Hitler proibiu alemães de receber o Nobel – e criou uma alternativa nazista ao prêmio
O jornalista alemão Carl von Ossietzky ganhou a medalha da Paz enquanto estava preso num campo de concentração, mas morreu sem tocar no prêmio.

Adolf Hitler chegou ao poder na Alemanha, em 1933. Nos próximos anos, os nazistas passaram a controlar imprensa, universidades e instituições culturais, impondo censura rígida e perseguindo opositores. Para o Führer, qualquer órgão ou premiação internacional que não estivesse alinhado com o Reich era visto como uma afronta ao regime – e nem mesmo o Nobel, o prêmio mais famoso e prestigiado do mundo, escapou dessa lógica.
Em 1935, a Fundação Nobel premiou o jornalista alemão Carl von Ossietzky com a medalha da Paz. Ex-militar e pacifista, ele havia denunciado que a Alemanha estava reconstruindo em segredo seu poderio militar – uma violação ao Tratado de Versalhes (1919), o acordo de paz assinado após a Primeira Guerra Mundial que proibia o país de possuir aviões de combate e armamentos pesados.
As reportagens de Ossietzky revelaram acordos com fábricas de armas e treinamentos militares ocultos, o que lhe rendeu um processo por traição à pátria. O jornalista foi preso, enviado a campos de concentração e submetido a torturas que agravaram sua saúde já frágil.
Ao receber o anúncio de que havia ganhado o Nobel da Paz, Ossietzky já estava debilitado pela tuberculose na prisão. Hitler reagiu com fúria: proibiu que o jornalista deixasse a Alemanha para receber o Nobel (a maioria dos prêmios é entregue na Suécia; já a cerimônia para o da Paz é na Noruega). Ele também determinou que nenhum cidadão alemão poderia aceitar um Nobel dali em diante. Como alternativa, criou o Prêmio Nacional Alemão de Arte e Ciência, destinado a laurear feitos que servissem aos interesses do regime e reforçassem a propaganda do Reich.

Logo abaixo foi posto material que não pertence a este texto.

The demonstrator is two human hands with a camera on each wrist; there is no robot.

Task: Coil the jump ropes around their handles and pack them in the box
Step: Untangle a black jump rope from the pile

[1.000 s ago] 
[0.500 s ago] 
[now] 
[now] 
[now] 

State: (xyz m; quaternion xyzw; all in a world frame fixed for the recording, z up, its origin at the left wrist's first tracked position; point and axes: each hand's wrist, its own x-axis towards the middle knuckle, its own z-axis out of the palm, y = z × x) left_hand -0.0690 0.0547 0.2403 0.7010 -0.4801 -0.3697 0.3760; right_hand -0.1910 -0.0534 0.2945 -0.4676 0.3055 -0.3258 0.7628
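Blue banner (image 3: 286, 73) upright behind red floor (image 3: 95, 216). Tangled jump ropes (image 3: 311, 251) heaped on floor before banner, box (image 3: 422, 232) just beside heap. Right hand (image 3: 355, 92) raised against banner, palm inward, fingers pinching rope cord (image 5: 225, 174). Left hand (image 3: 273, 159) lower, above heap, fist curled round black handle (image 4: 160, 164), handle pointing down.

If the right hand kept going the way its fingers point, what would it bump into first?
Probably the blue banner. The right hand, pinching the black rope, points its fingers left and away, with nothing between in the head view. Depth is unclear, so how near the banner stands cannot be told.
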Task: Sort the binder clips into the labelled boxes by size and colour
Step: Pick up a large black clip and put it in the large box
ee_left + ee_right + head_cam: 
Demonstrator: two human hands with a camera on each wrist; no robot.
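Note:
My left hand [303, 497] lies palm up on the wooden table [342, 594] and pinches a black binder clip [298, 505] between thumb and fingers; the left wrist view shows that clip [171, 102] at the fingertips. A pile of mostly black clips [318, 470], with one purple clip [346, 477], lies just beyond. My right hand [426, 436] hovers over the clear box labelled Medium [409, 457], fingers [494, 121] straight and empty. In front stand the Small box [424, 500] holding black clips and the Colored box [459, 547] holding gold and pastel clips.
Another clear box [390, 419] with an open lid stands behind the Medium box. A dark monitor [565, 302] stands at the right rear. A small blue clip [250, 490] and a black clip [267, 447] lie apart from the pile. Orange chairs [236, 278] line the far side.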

O caso Ossietzky provocou mobilização internacional. Figuras como o físico Albert Einstein e os escritores H. G. Wells e Aldous Huxley apelaram por sua libertação, mas o governo nazista ignorou os protestos. Em 1936, o jornalista recebeu autorização excepcional para sair da prisão e se tratar em um hospital, mas continuou sob vigilância da Gestapo (a polícia secreta nazista). Ossietzky morreu em 1938, sem jamais ter tido permissão para comparecer à cerimônia em Oslo, tornando-se símbolo da perseguição intelectual promovida pelo nazismo.
A proibição teve impacto direto sobre o reconhecimento internacional da ciência alemã. Entre 1938 e 1939, três pesquisadores do país chegaram a ser premiados pela Fundação Nobel, mas foram impedidos de aceitar as medalhas.
Richard Kuhn recebeu o Nobel de Química em 1938 por suas descobertas sobre carotenoides e vitaminas. No ano seguinte, Adolf Butenandt venceu na mesma categoria pelo isolamento de hormônios sexuais como o estrogênio e a androsterona. Em 1939, Gerhard Domagk ganhou o Nobel de Medicina por demonstrar a ação antibacteriana das sulfonamidas, que abriram caminho para o desenvolvimento dos antibióticos modernos.
Eles só receberam as suas medalhas e diplomas após a Segunda Guerra. Ficaram, porém, sem o prêmio em dinheiro, que daria R$ 3 milhões em valores atuais.